Recorded data
----------

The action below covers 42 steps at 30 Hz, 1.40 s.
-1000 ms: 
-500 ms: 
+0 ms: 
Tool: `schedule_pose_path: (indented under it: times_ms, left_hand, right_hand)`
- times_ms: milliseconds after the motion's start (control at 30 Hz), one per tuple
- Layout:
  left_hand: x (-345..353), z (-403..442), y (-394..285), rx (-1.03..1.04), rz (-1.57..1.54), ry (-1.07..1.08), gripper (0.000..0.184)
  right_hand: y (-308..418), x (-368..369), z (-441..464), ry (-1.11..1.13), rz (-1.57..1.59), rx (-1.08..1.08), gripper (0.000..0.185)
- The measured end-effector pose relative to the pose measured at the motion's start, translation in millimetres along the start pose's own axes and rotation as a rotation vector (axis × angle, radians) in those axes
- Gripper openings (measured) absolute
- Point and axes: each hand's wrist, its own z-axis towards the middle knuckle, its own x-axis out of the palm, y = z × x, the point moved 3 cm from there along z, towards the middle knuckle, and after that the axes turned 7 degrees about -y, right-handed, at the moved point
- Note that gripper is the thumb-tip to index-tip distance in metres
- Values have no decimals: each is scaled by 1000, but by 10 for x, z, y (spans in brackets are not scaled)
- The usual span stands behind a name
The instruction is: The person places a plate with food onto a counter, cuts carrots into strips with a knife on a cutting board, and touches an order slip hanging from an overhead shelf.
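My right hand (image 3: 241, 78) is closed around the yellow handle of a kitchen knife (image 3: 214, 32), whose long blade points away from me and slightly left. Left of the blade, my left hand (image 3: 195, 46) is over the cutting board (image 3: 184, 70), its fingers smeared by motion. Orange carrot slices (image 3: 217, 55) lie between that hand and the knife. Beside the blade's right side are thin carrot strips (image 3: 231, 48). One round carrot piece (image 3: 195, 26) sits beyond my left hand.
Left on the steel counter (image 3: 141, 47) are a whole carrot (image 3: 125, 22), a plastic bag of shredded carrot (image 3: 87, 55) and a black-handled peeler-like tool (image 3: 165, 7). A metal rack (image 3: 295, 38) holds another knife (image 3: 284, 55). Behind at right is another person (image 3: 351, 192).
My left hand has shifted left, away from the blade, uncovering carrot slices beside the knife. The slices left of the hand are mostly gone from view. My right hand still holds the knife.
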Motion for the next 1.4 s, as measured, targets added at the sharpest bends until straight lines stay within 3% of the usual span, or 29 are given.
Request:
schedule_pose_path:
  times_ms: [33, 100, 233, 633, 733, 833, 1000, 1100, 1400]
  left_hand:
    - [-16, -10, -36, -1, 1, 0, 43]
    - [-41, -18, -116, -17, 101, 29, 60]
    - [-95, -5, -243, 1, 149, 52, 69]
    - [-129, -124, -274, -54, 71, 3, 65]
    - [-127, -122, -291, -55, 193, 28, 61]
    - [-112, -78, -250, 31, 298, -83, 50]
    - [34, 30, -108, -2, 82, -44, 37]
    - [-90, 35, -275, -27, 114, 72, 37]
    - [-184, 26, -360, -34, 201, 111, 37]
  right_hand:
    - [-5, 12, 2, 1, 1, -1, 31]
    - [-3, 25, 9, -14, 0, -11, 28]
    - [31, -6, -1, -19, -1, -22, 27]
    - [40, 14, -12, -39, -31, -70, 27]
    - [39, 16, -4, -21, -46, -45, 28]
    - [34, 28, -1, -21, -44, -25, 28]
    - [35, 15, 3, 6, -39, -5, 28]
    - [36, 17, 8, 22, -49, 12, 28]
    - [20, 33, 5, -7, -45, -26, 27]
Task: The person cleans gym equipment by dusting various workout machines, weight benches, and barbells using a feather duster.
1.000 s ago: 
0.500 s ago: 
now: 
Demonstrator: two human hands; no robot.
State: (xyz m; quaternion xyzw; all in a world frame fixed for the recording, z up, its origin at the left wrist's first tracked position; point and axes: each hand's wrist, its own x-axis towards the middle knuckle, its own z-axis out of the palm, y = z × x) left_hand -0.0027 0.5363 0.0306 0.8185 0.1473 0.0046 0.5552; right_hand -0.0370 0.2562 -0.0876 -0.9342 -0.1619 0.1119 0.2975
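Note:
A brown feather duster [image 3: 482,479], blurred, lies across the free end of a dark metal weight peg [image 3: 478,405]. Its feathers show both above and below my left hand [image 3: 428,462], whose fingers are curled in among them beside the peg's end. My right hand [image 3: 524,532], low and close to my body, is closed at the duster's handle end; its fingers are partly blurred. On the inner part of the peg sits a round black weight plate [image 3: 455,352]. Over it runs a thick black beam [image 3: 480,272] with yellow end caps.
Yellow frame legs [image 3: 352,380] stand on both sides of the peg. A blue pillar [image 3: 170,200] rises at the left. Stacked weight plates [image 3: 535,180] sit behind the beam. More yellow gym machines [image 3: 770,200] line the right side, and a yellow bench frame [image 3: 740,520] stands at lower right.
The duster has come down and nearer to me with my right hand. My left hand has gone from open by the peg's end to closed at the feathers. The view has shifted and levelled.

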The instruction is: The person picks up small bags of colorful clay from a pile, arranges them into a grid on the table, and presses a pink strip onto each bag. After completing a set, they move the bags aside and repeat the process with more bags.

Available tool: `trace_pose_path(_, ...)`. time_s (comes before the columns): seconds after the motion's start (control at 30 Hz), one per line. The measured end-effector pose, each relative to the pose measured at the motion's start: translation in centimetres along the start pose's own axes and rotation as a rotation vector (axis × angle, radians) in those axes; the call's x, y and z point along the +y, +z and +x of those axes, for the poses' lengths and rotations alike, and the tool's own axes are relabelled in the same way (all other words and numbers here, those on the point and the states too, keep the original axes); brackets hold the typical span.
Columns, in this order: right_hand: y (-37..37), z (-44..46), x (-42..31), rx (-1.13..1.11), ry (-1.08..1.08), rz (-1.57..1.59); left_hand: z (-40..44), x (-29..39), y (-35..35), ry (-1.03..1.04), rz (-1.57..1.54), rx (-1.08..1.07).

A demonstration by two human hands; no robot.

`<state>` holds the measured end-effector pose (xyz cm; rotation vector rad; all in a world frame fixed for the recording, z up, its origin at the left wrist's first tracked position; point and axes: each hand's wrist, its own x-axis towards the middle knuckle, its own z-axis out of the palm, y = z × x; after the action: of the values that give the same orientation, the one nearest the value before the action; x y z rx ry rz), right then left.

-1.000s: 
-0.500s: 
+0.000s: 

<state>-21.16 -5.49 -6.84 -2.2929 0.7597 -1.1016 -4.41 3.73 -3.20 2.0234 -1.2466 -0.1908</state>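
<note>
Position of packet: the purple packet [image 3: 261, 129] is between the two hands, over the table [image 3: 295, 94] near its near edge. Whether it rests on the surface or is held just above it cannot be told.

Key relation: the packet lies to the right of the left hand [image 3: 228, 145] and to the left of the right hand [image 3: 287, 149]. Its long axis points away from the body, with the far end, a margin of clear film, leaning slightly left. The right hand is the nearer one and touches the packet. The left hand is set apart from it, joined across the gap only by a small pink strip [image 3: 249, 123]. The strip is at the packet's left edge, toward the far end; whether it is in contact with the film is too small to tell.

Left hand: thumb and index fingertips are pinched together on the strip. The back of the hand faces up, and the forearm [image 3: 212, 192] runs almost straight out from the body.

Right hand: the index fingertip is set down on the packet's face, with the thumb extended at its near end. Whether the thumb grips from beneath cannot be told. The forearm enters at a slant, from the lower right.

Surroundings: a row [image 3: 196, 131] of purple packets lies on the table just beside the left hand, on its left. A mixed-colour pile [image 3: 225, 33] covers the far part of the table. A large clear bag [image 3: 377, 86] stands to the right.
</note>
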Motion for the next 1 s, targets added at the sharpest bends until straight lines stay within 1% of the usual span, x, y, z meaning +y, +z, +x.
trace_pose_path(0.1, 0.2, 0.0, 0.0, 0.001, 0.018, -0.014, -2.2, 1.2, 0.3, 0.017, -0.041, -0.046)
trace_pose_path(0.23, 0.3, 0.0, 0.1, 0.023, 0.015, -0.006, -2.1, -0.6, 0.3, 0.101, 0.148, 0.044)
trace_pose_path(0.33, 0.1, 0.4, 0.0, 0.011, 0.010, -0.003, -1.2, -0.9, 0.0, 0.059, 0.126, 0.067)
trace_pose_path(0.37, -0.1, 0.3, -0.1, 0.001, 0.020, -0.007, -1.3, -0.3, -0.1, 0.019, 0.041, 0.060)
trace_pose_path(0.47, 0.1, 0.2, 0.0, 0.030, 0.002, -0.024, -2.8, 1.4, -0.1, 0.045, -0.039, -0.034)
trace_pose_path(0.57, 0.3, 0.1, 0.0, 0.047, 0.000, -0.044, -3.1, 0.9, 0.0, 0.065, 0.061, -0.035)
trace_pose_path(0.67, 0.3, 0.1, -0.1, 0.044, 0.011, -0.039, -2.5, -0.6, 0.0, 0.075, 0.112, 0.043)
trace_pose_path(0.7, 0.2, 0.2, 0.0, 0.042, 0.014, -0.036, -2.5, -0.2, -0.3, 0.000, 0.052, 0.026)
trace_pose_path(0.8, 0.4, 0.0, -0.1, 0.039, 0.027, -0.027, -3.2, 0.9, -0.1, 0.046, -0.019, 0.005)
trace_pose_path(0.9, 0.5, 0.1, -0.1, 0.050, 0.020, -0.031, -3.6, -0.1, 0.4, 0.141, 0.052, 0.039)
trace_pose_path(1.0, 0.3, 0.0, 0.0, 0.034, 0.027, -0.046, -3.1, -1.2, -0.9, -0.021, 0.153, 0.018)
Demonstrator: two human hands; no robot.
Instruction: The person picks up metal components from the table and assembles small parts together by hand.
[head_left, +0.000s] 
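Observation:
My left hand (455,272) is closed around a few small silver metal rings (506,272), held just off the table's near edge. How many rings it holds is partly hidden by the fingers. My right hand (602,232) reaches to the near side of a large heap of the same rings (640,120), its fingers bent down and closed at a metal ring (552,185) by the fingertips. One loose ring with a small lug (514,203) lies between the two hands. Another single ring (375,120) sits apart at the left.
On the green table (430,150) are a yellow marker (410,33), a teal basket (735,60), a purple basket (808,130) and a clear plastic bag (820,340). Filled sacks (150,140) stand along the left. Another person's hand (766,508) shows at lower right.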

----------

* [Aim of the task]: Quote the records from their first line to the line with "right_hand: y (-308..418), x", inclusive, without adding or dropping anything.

* [Answer to this exercise]:
The action below covers 42 steps at 30 Hz, 1.40 s.
-1000 ms: 
-500 ms: 
+0 ms: 
Tool: `schedule_pose_path: (indented under it: times_ms, left_hand, right_hand)`
- times_ms: milliseconds after the motion's start (control at 30 Hz), one per tuple
- Layout:
  left_hand: x (-345..353), z (-403..442), y (-394..285), rx (-1.03..1.04), rz (-1.57..1.54), ry (-1.07..1.08), gripper (0.000..0.184)
  right_hand: y (-308..418), x (-368..369), z (-441..464), ry (-1.11..1.13), rz (-1.57..1.59), rx (-1.08..1.08), gripper (0.000..0.185)

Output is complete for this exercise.